En ningún momento manifestaron señales de advertir nuestra presencia, como si no nos hubiesen percibido. Apenas unos instantes después, uno de ellos, de avanzada edad y perteneciente al grupo más cercano, se acercó contemplándonos serenamente, dibujando una leve sonrisa en su rostro. Sin pronunciar ni una palabra, se dio la vuelta y la apertura desapareció de inmediato, sumergiéndonos en una oscuridad absoluta. Al encender nuestras linternas y apuntarlas hacia donde se encontraba la abertura, solo divisamos una pared cubierta por una maraña de telarañas. Salimos de allí inmediatamente y en el exterior le pregunté a mis dos compañeros:

—¿Vosotros habéis visto lo mismo que yo?

Después de responder de manera afirmativa, compartimos nuestras experiencias, coincidiendo plenamente en nuestras apreciaciones. Esto nos dejó completamente asombrados. En ese momento, los tres experimentamos el mismo estado emocional; en lugar de sentir miedo, se apoderó de nosotros una calma similar al famoso «punto de quietud» de la meditación ZEN, caracterizado por una profunda serenidad, completa tranquilidad y un silencio perfecto. Eso es exactamente lo que sentimos nosotros.

Me considero una persona muy pragmática, a veces incluso demasiado, y he reflexionado en numerosas ocasiones sobre aquel suceso, sin descartar la posibilidad de que hayamos experimentado una especie de alucinación, a pesar de que estas suelen ser individuales y rara vez colectivas. Lo cierto es que iba a resultar muy complicado explicarlo.

Después de este inusual encuentro, retornamos a Madrid,  optando por no aludir a esta vivencia en el artículo que estábamos elaborando, con el propósito de salvaguardar nuestra reputación profesional.

Meses después, en mis vacaciones de verano, tomé la decisión de regresar solo a la bodega con la ilusión de que pudiera volver a presenciar la visión de aquellos seres. Tras un minucioso recorrido por toda la cueva, incluyendo la habitación donde se encontraba esa especie de «puerta astral», no encontré nada más que objetos cubiertos de polvo y telarañas.
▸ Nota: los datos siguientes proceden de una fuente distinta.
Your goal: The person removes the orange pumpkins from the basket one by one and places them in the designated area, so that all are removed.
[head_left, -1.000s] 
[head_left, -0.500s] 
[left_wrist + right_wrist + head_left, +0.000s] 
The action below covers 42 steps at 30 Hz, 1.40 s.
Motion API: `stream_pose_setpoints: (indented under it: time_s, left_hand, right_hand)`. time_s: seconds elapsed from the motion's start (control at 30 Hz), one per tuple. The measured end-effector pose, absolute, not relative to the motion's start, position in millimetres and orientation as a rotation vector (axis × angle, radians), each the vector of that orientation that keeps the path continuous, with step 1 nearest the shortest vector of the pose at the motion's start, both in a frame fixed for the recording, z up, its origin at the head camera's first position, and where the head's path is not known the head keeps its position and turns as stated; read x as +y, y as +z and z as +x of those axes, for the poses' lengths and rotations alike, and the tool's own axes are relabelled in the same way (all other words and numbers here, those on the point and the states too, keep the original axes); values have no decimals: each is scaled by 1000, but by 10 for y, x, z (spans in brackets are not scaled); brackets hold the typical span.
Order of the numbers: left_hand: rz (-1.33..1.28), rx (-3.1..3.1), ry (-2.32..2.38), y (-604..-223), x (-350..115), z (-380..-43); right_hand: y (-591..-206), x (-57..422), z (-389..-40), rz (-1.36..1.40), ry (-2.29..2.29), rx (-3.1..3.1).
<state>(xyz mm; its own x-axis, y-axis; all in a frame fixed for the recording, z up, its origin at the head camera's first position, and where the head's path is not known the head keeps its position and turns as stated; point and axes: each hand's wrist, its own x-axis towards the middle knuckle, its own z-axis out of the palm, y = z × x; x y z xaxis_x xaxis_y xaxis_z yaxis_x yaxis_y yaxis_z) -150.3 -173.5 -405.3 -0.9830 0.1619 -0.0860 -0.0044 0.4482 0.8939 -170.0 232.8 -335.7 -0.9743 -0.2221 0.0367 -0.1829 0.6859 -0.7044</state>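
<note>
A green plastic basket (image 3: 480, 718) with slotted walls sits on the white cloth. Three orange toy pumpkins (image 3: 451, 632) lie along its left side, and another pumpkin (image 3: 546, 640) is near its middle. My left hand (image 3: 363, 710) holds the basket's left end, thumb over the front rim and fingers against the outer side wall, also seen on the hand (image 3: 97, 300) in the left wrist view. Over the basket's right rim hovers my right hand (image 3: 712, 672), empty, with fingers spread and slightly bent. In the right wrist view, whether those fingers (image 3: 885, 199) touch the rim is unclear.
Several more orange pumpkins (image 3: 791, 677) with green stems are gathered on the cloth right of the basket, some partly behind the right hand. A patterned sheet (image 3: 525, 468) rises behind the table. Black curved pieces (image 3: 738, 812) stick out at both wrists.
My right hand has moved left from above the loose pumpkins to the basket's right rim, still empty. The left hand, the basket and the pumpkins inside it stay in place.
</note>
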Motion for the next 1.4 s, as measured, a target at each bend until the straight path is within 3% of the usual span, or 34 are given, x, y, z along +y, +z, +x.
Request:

A pesar de eso, tomé la decisión de pasar la noche en el interior de la cueva. Mantuve la grabadora encendida, desplegué mi saco de dormir y me tumbé, sumergiéndome rápidamente en un estado de somnolencia que, a pesar de luchar por mantenerme despierto, finalmente triunfó, sumergiéndome en un sueño profundo en medio de una paz mental extraordinaria.

Sobre las cuatro de la madrugada, desperté sobresaltado por una intensa luminosidad. De ella emergieron tres ancianos, uno de ellos era aquel que habíamos visto en la primera visita, quienes me invitaron a cruzar el umbral. Mi cuerpo experimentó una extraña sensación de hormigueo, al mismo tiempo que una ligereza que se asemejaba a la sensación de caminar entre las nubes. Nuestra comunicación no se daba a través de los canales sensoriales humanos conocidos, más bien parecía ser algo de carácter mental o telepático.

No recuerdo exactamente cuánto tiempo estuve con ellos ni tampoco cuando volví a quedarme dormido, pero sí recuerdo claramente nuestras conversaciones sobre el futuro oscuro de la vida en la Tierra. Al despertar horas más tarde, me di cuenta de que la fruta había desaparecido del cesto. Al revisar la grabadora, solo detecté una palabra grabada, con un eco lejano:

 —Gracias.—

Todavía conservo esa cinta, la he reproducido cientos de veces intentando descubrir si había algo más, pero siempre ha sido en vano.

Lo que me comunicaron se queda conmigo, porque estoy seguro de que hacerlo público no valdría para nada, los humanos no tenemos remedio.